I wear sneakers in th esummer or some details where i have to stand alot. Big deal!


----------



## ROBOCOP1982 (Sep 4, 2002)

I think the suspenders look bad a#$.  And my dept. bought us sneakers...go figure.


----------



## Joe B (Aug 21, 2002)

A while ago I saw a Braintree cop wearing black Spot-Bilts in uniform. I'll agree with *ofcpm* that this particular officer looked real squared away, uniform pressed, in shape, leather gear was neat and in good condition, so he pulled it off, looked okay  . Besides, I've worn black Spot-Bilts for years and I can attest that they're extremely comforable







...and no, I'm not that Braintree cop.


----------



## Anonymous (Jan 1, 1970)

Alright fine, I can see where this is going. Have fun on your ride on the bandwagon-but for the record they still look like crap.


----------



## Joe B (Aug 21, 2002)

Hey *capefiveo*, you forgot to say "in my humble opinion."


----------



## shifty (Jul 13, 2002)

Thank God for suspenders. If it wasn't for them, my pants would fall down and my willy would be dangling.


----------



## SPS5592 (Nov 8, 2002)

While we're on the topic of uniform let me say this. I believe there is a certain "image" you have to keep up when in the public eye so to speak. So if your running around with un professional looking sneakers then what does that say about you ?
Whats wrong with some people,afraid of getting Kiwi on your fingers? It might kill them to spend some time on shining their boots once in awhile.
There are plenty of professional looking boots out there that are just as comfortable as sneakers....
but hey who am i to say ,just an observation


----------



## Joe B (Aug 21, 2002)

Once again... *INF*, you forgot to say "in my humble opinion". Just because one individual believes black sneakers to be unprofessional, doesn't necessarily make it so







. By the way, when I'm working, I'm wearing leather-lustered Bates zip ups. Homey don't play the Kiwi polish anymore.


----------



## SPS5592 (Nov 8, 2002)

sorry Joe B. ..well " in my oppinion" i guess what i meant to have said is that basically that sneakers fail to bring that "professional" look to any uniform regardless of the job..but of course that is "in my oppinion" but remember im just a lonely ole vet and what do i know about uniforms ya know


----------



## SPS5592 (Nov 8, 2002)

oh wait..i didnt use the word "humble" in that sentance did i....crap!


----------



## PearlOnyx (Jun 28, 2002)

Hey INF,

How do you keep the Leather Luster from getting all "Liney". I've been using it for awhile now, and it's been fine, but I noticed on the last application that it's starting to build up some ridges. I think it's time to take it down to the bare leather and start over again.

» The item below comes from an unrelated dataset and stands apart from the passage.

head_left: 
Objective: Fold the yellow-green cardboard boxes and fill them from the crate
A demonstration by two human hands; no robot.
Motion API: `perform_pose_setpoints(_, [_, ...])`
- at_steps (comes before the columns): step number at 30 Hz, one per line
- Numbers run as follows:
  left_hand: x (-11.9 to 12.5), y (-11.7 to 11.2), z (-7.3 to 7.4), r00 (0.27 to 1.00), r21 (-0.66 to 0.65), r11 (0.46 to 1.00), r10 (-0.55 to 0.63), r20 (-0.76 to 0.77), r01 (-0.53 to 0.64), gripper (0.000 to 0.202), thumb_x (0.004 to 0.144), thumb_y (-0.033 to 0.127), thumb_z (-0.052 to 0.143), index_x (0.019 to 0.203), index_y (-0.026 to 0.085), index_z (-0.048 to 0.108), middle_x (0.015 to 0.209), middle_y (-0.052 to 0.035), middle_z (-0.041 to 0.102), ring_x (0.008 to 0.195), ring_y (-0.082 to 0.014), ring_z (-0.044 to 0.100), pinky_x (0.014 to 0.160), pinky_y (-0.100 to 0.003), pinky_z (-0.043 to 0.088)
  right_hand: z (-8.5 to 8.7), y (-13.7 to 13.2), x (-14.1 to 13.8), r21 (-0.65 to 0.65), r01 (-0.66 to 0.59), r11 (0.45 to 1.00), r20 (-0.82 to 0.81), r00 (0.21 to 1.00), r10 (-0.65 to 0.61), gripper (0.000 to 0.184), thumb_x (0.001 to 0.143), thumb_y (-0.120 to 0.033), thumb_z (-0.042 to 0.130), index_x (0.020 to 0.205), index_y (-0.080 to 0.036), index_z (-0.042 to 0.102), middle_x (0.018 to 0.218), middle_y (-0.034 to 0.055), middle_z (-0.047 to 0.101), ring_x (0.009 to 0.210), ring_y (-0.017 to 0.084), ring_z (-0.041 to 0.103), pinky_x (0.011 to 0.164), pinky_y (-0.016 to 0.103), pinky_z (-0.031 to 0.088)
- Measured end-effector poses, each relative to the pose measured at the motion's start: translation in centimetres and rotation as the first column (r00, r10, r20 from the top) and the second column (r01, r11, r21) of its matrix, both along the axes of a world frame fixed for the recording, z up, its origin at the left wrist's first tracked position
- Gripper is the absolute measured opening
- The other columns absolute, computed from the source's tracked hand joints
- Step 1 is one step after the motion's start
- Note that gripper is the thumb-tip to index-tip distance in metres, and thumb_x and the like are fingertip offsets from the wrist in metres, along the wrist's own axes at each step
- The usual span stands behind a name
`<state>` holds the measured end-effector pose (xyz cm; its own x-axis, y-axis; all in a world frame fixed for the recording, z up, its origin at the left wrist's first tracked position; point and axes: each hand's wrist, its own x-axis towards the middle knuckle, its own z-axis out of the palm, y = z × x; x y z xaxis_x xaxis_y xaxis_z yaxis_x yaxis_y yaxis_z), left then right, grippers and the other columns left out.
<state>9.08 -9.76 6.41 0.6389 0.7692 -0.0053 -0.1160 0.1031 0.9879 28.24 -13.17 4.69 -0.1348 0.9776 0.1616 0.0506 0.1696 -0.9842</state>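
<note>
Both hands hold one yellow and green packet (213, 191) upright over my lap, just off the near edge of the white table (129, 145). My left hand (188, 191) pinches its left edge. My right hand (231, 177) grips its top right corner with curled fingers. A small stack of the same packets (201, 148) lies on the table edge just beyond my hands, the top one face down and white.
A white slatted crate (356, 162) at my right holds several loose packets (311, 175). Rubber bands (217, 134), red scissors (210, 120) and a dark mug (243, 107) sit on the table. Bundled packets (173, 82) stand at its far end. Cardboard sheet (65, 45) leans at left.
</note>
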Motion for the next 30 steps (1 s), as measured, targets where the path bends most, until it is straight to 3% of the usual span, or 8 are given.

Let me know if you have any thoughts.


----------



## SPS5592 (Nov 8, 2002)

hey Pearl,
Well i have never used anything but kiwi on my boots, but every once in awhile you should strip all the polish off and start from scratch. I start to notice the build up usually after a month or so..
its a pain ,but its also your rep


----------



## Officer Dunngeon (Aug 16, 2002)

Yeah, sure, appearance is important. However, so are your feet; most people need them. If an officer is doing 8 or more hours while standing on their feet, why not wear the most comfortable shoes? In fact, on a day to day basis, why not, as long as they blend in with the uniform? Wearing uncomfortable shoes or boots can screw up the nerves, muscles, and bones in your feet. I'm not saying they should be wearing Reeboks to ceremonies and such, obviously that would be innapropriate. For the day to day stuff, especially people who stand for long periods or have walking beats, I say why not. Unless an officer is wearing fuzzy pink bunny slippers, do you really think the public is looking at their feet (don't answer this question from an L.E./military viewpoint)?


----------



## Officer Dunngeon (Aug 16, 2002)

> Originally posted by TG252:
> *Thank God for suspenders. If it wasn't for them, my pants would fall down and my willy would be dangling.*


----------



## Joe B (Aug 21, 2002)

Well, everyone is certainly entitled to their opinions, so I'm going to stick to mine







. If a particular officer can pull off the black sneakers look, then good for him/her. As I said before it's not my particular choice, I wear Bates, but I have seen a few officers that have made the sneakers fit in just fine. To each their own, everyone should be comfortable in their *fit* as well as their appearance  .


----------



## female p.o. (Sep 29, 2002)

Judge someone based on the job they perform rather than how much time they spend shining their boots.


----------



## Officer Dunngeon (Aug 16, 2002)

I agree with the above statement. Some people don't have 2 spare hours to sit around with a can of shoe polish and polish their boots. Maybe the smaller depts. out in the boonies consider that stuff to be high priority because they don't have much else going on, but there's bigger fish to fry in Boston. By the way, It's not your reputation that's on the line, it's your image, two completely different things. If people think I'm a slob because I wear "softer" shoes, then so be it, I've never had a supervisor complain to me about my footwear, they are the damned most comfortable shoes I've ever had and I think they look fabulous on me.


----------



## SPS5592 (Nov 8, 2002)

If you need to take 2 hours to shine your boots then ....ill just leave it at that. Sorry.
And i would hate to say it but people do judge you on your appearance just as much as your ability to do the job Female P.O.
If your uniform isnt squared away then you just look like you could care less about your job/department. Which could be the reason some people dont have respect for his/her said department.
If you(any officer) display some pride in your uniform then people will start to take you for a professional and treat you accordingly.
I will still say that you can buy a pair of sharp,comfortable boots that will look professional. 
So "in my humble oppinion" i still think sneakers are just too"civilian" looking. 
But hey if you can find a pair that looks good...so be it.


----------



## 1zero7 (Aug 11, 2002)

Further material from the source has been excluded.